◆ **Instructions for the task**: In the records below, find the line with "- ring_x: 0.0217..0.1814" and the line with "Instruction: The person"; return exactly those lines and every line between them.

◆ **Material for this task**:
※
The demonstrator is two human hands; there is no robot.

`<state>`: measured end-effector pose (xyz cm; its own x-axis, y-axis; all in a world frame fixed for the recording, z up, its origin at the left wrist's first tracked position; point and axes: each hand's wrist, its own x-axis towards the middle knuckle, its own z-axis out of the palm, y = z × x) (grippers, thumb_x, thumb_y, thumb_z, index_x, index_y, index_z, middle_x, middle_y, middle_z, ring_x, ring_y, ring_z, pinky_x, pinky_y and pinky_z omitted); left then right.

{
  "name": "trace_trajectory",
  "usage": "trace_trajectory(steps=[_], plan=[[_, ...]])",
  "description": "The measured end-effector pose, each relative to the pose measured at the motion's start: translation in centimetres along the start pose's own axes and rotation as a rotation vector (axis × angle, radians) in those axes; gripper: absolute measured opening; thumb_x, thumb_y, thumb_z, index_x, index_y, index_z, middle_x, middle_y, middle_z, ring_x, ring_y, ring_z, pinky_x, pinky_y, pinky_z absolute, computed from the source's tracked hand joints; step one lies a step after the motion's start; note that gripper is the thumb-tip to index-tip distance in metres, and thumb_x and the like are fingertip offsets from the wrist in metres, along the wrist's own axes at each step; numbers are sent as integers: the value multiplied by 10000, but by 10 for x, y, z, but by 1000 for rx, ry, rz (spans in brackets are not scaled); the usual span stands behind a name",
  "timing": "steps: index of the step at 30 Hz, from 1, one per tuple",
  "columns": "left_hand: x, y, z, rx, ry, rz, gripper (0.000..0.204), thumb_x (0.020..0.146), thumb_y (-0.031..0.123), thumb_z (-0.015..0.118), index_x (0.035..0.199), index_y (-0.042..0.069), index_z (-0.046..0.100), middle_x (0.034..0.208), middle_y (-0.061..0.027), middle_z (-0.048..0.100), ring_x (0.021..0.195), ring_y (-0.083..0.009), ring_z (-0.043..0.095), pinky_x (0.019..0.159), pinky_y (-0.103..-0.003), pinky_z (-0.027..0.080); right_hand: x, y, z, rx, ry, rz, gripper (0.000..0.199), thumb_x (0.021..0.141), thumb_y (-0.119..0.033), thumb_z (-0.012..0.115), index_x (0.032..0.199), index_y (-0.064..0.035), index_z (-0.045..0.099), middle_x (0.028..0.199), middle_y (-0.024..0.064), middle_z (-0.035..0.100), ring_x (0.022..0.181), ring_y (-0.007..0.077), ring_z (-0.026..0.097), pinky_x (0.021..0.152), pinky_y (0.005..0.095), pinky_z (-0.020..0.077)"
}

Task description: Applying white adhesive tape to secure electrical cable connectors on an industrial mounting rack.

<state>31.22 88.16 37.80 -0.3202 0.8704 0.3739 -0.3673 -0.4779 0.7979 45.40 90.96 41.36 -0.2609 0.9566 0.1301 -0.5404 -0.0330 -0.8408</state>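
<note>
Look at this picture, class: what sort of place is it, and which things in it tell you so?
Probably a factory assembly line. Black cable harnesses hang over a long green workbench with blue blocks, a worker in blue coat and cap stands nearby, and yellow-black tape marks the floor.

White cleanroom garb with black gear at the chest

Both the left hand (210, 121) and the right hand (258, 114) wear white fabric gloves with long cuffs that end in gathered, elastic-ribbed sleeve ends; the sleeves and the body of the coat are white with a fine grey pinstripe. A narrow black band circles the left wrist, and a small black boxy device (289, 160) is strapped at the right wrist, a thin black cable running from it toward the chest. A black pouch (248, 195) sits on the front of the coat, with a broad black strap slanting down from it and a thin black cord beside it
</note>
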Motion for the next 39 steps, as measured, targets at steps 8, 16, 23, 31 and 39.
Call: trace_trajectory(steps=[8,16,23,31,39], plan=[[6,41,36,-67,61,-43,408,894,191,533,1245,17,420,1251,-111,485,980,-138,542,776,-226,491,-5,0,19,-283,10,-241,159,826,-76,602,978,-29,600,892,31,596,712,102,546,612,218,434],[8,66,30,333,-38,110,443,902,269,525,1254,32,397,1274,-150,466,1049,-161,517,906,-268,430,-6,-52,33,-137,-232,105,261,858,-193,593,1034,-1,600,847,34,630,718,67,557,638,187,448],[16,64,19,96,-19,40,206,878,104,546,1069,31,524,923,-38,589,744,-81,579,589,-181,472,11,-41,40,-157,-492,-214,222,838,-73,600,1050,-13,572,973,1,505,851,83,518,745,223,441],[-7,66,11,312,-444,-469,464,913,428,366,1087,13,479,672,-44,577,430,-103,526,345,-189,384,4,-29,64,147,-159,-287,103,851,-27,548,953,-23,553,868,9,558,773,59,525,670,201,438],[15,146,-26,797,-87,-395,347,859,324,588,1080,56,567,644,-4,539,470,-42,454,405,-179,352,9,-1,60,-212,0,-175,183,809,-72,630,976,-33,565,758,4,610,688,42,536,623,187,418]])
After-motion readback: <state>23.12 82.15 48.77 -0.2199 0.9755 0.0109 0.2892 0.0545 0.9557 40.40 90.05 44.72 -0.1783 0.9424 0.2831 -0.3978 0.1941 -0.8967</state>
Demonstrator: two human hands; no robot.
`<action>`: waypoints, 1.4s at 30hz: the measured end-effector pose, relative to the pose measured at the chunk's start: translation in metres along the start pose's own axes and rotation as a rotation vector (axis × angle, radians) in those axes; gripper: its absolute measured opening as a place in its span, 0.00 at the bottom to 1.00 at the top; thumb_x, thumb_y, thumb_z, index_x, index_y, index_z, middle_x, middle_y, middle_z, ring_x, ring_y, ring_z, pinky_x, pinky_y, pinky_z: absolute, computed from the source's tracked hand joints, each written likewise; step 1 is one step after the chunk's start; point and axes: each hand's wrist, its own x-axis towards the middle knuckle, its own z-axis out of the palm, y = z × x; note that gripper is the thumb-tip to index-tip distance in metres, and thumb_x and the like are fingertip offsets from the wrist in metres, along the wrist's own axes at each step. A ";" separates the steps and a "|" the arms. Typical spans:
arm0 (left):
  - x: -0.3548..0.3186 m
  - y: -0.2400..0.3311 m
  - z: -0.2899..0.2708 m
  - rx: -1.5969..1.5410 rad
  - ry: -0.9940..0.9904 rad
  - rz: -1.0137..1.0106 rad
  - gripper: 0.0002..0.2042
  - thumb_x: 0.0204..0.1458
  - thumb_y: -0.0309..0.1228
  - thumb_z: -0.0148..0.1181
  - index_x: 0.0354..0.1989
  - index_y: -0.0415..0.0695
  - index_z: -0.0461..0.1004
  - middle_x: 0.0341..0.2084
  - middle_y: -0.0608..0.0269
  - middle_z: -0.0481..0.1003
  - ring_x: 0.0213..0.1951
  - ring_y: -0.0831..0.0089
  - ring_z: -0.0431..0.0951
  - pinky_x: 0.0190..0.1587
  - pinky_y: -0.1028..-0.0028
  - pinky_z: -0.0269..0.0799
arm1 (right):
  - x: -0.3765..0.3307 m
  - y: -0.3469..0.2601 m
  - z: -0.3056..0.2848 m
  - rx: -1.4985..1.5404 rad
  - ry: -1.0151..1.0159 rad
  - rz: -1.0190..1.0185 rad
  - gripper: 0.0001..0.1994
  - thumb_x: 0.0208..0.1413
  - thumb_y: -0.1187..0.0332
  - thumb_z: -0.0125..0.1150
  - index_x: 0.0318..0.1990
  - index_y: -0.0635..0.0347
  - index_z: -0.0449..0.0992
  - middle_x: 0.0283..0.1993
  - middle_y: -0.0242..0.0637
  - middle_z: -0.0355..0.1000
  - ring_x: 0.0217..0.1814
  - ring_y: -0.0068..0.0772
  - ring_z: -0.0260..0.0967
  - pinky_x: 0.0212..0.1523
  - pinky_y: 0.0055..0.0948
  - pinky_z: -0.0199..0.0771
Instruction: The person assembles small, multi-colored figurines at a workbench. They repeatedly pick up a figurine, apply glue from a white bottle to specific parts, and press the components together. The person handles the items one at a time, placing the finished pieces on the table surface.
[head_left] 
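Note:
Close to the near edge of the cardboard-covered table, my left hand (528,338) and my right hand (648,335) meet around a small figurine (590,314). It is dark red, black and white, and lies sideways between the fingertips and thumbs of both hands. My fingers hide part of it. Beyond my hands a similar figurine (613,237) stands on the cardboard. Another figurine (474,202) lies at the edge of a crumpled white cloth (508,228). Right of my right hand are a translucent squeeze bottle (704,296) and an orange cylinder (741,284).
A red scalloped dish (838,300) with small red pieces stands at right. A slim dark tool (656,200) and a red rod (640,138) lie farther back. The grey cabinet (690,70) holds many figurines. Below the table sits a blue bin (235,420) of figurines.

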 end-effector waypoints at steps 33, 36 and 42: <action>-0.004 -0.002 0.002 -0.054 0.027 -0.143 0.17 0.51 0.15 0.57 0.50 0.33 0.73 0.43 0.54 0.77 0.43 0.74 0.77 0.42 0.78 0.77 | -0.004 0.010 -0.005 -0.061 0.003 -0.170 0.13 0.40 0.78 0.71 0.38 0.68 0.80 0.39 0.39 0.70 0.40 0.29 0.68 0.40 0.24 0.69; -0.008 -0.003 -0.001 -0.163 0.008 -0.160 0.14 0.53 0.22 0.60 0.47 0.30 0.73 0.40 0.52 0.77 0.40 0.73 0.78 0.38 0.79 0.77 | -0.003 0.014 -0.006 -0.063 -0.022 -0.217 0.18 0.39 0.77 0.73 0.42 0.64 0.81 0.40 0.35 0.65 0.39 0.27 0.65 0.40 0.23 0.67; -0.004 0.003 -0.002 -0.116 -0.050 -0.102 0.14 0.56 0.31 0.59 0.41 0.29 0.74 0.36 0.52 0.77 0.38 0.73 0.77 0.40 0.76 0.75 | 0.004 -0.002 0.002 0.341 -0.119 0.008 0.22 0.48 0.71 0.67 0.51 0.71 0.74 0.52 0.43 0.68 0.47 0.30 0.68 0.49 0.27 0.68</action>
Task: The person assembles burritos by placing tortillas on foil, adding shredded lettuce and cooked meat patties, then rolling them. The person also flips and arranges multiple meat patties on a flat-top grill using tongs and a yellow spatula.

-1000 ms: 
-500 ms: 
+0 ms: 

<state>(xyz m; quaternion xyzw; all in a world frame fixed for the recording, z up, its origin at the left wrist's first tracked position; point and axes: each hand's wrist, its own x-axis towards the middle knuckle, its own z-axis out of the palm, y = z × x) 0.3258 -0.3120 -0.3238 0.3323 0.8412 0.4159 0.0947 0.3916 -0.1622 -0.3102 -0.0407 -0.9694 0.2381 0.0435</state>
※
◆ **Written answer**:
  - ring_x: 0.0217..0.1814
  - ring_y: -0.0068..0.0772
  - ring_z: -0.0260..0.0967
  - pinky_x: 0.0212..0.1523
  - pinky_y: 0.0055..0.0948
  - pinky_z: -0.0199..0.0771
Instruction: The person assembles small, multi-colored figurines at a workbench. They repeatedly pick up a figurine, apply glue from a white bottle to specific parts, and press the components together. The person handles the items one at a time, placing the finished pieces on the table surface.

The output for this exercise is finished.